### [Task requirements]
What is needed is an exact retyping of the records below, from the first line through the line that contains "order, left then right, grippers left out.".

........

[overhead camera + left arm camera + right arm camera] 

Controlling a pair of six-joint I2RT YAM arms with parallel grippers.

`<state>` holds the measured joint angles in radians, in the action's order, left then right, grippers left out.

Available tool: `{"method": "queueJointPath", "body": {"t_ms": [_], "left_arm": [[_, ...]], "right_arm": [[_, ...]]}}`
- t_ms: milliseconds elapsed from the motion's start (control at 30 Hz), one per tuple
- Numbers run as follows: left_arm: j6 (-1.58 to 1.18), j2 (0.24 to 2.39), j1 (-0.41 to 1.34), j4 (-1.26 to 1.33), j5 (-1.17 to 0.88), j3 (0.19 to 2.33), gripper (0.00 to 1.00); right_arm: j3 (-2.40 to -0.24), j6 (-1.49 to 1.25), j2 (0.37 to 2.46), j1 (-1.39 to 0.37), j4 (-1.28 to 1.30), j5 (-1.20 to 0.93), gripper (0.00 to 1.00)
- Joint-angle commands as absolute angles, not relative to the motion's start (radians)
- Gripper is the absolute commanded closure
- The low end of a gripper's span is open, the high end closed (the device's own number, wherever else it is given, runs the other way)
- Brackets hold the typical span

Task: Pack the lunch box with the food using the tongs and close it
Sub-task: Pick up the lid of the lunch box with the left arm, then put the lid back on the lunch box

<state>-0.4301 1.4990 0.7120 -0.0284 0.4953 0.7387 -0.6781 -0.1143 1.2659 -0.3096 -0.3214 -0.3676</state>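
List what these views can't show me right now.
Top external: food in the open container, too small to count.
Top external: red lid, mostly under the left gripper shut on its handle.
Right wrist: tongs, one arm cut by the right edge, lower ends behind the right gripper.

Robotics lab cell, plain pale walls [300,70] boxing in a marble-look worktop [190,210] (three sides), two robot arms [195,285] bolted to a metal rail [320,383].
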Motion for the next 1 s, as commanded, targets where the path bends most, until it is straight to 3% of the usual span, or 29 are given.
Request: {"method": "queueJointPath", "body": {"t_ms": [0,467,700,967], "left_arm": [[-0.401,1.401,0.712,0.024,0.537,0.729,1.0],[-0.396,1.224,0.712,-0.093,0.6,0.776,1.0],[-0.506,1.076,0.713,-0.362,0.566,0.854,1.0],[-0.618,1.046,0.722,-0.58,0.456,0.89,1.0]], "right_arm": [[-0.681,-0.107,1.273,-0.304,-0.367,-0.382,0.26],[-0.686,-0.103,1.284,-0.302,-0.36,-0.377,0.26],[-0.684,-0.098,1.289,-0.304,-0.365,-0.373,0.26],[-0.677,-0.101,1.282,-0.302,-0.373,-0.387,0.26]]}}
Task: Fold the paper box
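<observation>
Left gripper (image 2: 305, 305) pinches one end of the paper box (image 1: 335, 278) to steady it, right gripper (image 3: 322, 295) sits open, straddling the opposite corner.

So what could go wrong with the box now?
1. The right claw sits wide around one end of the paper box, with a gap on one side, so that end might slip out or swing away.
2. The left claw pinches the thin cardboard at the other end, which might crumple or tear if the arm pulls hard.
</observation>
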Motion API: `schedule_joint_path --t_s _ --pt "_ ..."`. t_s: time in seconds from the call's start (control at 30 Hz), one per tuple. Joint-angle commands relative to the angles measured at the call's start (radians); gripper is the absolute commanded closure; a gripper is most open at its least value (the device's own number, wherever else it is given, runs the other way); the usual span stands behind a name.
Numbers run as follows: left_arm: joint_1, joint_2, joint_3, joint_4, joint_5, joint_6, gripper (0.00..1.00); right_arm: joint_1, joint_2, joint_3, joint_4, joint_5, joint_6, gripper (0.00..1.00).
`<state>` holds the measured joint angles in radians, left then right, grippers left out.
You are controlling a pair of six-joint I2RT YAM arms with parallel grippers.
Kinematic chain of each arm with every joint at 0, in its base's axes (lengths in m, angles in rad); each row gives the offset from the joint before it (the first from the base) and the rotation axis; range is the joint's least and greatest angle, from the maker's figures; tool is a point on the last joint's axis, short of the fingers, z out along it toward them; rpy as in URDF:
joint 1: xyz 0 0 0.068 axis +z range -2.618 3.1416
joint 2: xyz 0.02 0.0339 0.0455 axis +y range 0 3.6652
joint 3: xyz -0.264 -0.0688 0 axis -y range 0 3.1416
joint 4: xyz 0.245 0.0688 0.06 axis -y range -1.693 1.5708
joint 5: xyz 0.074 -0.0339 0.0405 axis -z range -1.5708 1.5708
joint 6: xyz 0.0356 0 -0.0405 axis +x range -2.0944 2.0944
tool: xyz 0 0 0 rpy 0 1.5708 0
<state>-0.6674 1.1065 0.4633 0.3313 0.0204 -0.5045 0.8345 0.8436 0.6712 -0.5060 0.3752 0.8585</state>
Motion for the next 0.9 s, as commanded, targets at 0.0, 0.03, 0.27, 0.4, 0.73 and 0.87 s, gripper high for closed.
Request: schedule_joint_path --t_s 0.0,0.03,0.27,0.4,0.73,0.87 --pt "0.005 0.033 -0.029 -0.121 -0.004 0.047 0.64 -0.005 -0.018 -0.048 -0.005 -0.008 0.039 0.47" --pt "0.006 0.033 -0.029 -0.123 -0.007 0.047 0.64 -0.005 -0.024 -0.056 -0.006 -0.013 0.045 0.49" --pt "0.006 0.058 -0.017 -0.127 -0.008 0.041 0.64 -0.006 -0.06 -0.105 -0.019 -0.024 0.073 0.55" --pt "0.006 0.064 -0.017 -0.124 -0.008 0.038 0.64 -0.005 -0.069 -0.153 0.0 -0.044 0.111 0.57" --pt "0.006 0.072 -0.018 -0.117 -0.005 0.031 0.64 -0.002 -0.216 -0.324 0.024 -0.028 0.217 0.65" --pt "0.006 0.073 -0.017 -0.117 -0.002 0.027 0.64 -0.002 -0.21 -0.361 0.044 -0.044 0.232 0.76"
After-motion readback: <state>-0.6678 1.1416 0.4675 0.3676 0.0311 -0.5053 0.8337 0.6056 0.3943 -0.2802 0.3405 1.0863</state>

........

### [Answer to this exercise]
[overhead camera + left arm camera + right arm camera] 

Controlling a pair of six-joint I2RT YAM arms with parallel grippers.

`<state>` holds the measured joint angles in radians, in the action's order, left then right, grippers left out.

Nothing else is left to add to this answer.